EXERCISE DESCRIPTION ->
Leaving the pictures aside, restate all of the data exactly.

SOURCE DATA Start Marker

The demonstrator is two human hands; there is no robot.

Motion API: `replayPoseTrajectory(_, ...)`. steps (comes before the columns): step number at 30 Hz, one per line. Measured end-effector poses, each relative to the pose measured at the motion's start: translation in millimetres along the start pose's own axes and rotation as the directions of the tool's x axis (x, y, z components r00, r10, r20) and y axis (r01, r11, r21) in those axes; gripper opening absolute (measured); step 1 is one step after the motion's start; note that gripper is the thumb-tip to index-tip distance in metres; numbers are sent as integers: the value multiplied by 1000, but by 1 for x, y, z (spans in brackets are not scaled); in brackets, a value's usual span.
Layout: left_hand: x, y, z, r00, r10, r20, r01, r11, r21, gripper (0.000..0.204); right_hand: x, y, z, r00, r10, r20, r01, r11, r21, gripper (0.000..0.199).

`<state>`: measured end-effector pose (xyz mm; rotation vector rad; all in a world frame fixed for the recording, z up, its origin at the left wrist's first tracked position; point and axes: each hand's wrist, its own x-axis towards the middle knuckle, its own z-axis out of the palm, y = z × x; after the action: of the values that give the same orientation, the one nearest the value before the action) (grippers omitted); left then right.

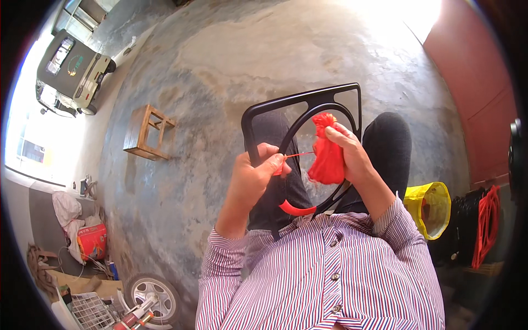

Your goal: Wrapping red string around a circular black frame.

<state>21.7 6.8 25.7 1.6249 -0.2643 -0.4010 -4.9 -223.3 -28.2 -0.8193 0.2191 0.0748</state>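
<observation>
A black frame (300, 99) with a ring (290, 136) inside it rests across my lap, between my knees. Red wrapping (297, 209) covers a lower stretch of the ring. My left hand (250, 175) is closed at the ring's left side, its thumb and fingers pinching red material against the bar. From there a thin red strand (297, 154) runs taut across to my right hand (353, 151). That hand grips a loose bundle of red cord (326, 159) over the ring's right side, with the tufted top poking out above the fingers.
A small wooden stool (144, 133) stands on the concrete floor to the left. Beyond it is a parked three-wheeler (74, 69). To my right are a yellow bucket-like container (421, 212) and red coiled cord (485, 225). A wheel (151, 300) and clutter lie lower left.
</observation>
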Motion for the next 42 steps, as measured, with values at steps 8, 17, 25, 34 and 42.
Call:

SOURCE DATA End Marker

RESPONSE TO THE EXERCISE ->
The demonstrator is two human hands; there is no robot.

Motion API: `replayPoseTrajectory(_, ...)`. steps (comes before the columns): step number at 30 Hz, one per line. Measured end-effector poses, each relative to the pose measured at the motion's start: translation in millimetres along the start pose's own axes and rotation as the directions of the tool's x axis (x, y, z components r00, r10, r20) and y axis (r01, r11, r21) in those axes; gripper opening absolute (measured); step 1 is one step after the motion's start; note that gripper is the thumb-tip to index-tip distance in metres; numbers are sent as integers: the value multiplied by 1000, but by 1 for x, y, z (spans in brackets are not scaled); in brackets, a value's usual span.
Layout: left_hand: x, y, z, r00, r10, r20, r01, r11, r21, gripper (0.000..0.204); right_hand: x, y, z, r00, r10, r20, r01, r11, r21, gripper (0.000..0.199).

`<state>`: measured end-effector pose (xyz mm; rotation vector rad; all in a world frame fixed for the recording, z up, its origin at the left wrist's first tracked position; point and axes: each hand's wrist, its own x-axis towards the middle knuckle, its own z-axis out of the palm, y = z × x; after the action: of the values that give the same orientation, the one nearest the value before the action) (grippers omitted); left then right.


Your goal: Wrapping red string around a circular black frame.

<state>21.7 6.8 25.7 1.6249 -0.2643 -0.4010 -4.9 -223.3 -28.2 -0.8193 0.2191 0.0748</state>
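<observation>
A black frame (300, 99) with a ring (290, 136) inside it rests across my lap, between my knees. Red wrapping (297, 209) covers a lower stretch of the ring. My left hand (250, 175) is closed at the ring's left side, its thumb and fingers pinching red material against the bar. From there a thin red strand (297, 154) runs taut across to my right hand (353, 151). That hand grips a loose bundle of red cord (326, 159) over the ring's right side, with the tufted top poking out above the fingers.
A small wooden stool (144, 133) stands on the concrete floor to the left. Beyond it is a parked three-wheeler (74, 69). To my right are a yellow bucket-like container (421, 212) and red coiled cord (485, 225). A wheel (151, 300) and clutter lie lower left.
</observation>
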Motion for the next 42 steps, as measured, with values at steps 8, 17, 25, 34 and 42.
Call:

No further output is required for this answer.